From my perspective as a patient, one consequence of this design focus on doctor support rather than patient support is that I feel disconnected from these members of the clinical team; the only one that I know is the doctor, whom I see briefly every few weeks. I have no idea who the nurse practitioners are, since there are a lot of them and I don’t actually meet them face to face, only via text or phone when I have questions. If the doctor is available (not on vacation, for example), this system works well enough to ensure that responses sent to me have been vetted by the doctor, but it does nothing to relieve the burden on the doctor, who remains the single knowledgeable point of contact about my case.
I suspect that the assigned nurse-practitioner role is intended to help the doctor in various implementation tasks related to patient care follow-up, and I’m sure it does that very well. But what it doesn’t appear to do is help the doctor with the patient-centered integration that is contained in his role; in fact, they may be quite unaware that this is even an element of the work. It is apparent that "patient-centric" is not a design criterion for how this unit functions.
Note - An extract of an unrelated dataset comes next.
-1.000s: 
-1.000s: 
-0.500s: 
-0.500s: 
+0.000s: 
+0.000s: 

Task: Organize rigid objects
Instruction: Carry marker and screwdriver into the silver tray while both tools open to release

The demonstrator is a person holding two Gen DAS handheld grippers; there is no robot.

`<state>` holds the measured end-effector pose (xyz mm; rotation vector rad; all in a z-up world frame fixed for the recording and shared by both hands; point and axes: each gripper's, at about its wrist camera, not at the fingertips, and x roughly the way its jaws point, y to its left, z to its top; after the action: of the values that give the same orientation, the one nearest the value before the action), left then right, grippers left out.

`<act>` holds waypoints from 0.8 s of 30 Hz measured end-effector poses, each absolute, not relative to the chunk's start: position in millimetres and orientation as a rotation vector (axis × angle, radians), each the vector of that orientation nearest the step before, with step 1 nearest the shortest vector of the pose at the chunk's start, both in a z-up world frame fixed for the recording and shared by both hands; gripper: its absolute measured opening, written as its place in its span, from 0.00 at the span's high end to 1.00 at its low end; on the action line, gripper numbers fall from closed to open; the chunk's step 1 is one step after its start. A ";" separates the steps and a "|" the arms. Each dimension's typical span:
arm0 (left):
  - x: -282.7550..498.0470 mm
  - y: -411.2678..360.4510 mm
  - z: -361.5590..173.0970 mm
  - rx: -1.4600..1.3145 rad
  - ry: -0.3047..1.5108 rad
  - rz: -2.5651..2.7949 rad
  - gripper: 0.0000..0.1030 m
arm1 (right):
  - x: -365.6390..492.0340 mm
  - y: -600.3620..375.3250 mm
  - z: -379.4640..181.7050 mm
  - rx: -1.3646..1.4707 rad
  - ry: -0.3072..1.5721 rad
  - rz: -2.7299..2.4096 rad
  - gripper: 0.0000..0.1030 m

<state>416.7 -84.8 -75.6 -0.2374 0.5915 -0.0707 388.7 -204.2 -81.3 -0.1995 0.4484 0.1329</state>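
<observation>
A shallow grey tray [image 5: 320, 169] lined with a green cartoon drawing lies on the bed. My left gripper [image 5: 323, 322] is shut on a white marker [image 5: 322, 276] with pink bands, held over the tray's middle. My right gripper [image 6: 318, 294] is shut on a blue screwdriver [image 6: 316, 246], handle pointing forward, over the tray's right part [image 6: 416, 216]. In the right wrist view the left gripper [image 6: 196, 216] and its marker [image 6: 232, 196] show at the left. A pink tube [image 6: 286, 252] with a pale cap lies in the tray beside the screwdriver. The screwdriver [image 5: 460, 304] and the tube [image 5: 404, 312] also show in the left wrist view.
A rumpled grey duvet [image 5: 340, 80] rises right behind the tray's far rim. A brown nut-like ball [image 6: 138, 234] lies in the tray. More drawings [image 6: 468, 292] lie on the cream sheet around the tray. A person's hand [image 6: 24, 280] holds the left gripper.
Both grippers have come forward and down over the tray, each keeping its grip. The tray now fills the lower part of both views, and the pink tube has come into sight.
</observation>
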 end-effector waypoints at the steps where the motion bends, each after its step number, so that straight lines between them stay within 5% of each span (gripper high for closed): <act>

That assessment is not a criticism; tradeoffs have to be made, and they may have good reasons for preferring the current system. However, my consulting experience tells me that most of the time the busy people in a stressed system haven’t had the time or the concepts to think about how to improve things. They move mountains to cope amazingly well, which is an accomplishment in itself -- but not one that can be sustained indefinitely.
I can tell from my experience of my doctor over the last six months that he is very smart, knowledgeable, and a good thinker about my multiple myeloma disease, but I can also see that he is relatively earlier in his career than others in the department. He hasn't finished growing into the practiced skills, or gained the seniority needed, for full mastery of the boundaries and support systems that could enable him to keep his critical expertise and attention better focused. Organization design is important, but it is also up to the people in the system to apply it well. Given the status of the oncologist in a cancer center, it may be within the power of his role to influence a more effective way of operating.
I am early in my cancer journey. Maybe by the time I’m another six months in, I’ll have a more useful and proper analysis to offer. In the meantime, these are my interim observations of a day in the life of a medical center in the time of covid. I'm grateful that it all works as well as it does. I totally salute the excellent people who care for me! And I hold hope that their already very-good system can get even better over time.